__AIM OF THE TASK__: For each line of the data below, test for "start". Report only the number of lines that pass.

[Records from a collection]
+--

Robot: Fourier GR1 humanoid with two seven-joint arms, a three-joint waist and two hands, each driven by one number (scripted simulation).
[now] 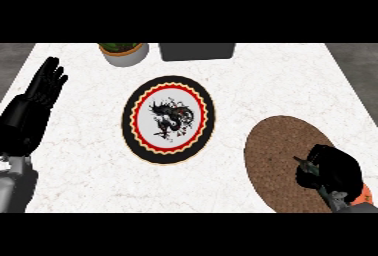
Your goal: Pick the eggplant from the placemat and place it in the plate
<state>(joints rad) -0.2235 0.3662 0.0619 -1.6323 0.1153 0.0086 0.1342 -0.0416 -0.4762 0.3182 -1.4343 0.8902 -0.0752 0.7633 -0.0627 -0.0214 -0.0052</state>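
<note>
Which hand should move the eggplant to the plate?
Right. The right hand is curled round the eggplant on the placemat; the left hand rests open beyond the plate, at the left edge.

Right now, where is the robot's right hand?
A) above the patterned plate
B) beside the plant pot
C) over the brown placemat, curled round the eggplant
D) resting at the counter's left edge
C: the right hand is over the brown placemat, its fingers curled round the dark eggplant, well clear of the plate.
</note>
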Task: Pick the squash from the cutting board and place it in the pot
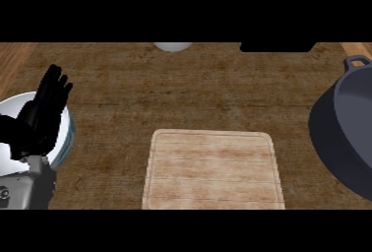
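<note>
A pale wooden cutting board (212, 170) lies at the lower middle of the counter, and nothing rests on its top. No squash shows anywhere in the head view. The dark grey pot (341, 125) with a loop handle sits at the right edge, partly cut off by the frame. My left hand (42, 115) stands at the left edge, fingers straight and pointing up, holding nothing. My right hand does not show.
A white round plate (64, 130) lies at the left edge behind my left hand. A small white object (173, 46) sits at the counter's far edge, and a black object (277, 47) sits farther right along it.
</note>
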### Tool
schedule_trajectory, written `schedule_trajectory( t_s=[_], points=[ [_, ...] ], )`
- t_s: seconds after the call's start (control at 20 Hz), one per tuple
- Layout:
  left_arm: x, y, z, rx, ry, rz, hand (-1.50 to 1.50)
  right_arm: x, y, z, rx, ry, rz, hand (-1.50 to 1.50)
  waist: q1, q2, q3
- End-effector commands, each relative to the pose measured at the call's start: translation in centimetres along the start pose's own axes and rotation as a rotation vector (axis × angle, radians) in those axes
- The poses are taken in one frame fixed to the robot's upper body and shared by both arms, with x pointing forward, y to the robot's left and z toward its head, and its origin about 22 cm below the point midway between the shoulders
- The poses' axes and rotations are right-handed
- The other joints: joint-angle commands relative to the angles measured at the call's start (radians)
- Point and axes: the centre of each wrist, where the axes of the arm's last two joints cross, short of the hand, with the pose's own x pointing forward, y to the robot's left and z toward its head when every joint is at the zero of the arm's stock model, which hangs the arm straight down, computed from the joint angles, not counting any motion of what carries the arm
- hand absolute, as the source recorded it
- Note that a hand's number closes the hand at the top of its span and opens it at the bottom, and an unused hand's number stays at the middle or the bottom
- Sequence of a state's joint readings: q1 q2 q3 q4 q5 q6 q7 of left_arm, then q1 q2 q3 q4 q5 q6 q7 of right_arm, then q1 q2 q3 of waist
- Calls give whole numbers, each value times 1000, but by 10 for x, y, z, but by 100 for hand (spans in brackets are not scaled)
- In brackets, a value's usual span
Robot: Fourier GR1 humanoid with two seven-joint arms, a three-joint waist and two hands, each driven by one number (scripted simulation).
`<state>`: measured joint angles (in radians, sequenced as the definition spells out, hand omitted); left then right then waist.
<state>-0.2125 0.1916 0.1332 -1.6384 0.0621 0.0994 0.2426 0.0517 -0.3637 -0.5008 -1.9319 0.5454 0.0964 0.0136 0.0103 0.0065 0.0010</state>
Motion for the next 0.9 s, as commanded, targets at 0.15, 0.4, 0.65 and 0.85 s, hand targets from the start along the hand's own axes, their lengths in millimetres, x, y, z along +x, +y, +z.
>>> schedule_trajectory(
  t_s=[0.15,0.4,0.65,0.85],
  points=[
    [9,8,-10,3,-1,1,0,-64,30,-39,-12,20,188,150,3,-1,0],
    [-7,11,3,-4,-5,8,0,-94,66,-49,52,39,200,150,1,-4,0],
    [2,-2,-4,2,-20,-2,0,-113,88,-54,165,197,37,-150,10,0,1],
    [-6,-14,-6,-6,-10,3,0,-107,88,-71,268,138,-110,-150,11,3,1]
  ],
)
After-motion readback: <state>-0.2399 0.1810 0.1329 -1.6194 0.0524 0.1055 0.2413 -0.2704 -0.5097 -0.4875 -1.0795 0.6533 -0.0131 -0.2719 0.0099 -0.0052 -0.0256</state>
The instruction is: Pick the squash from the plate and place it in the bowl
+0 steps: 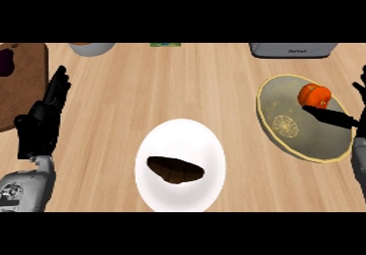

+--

__OUTPUT OF THE TASK__: 4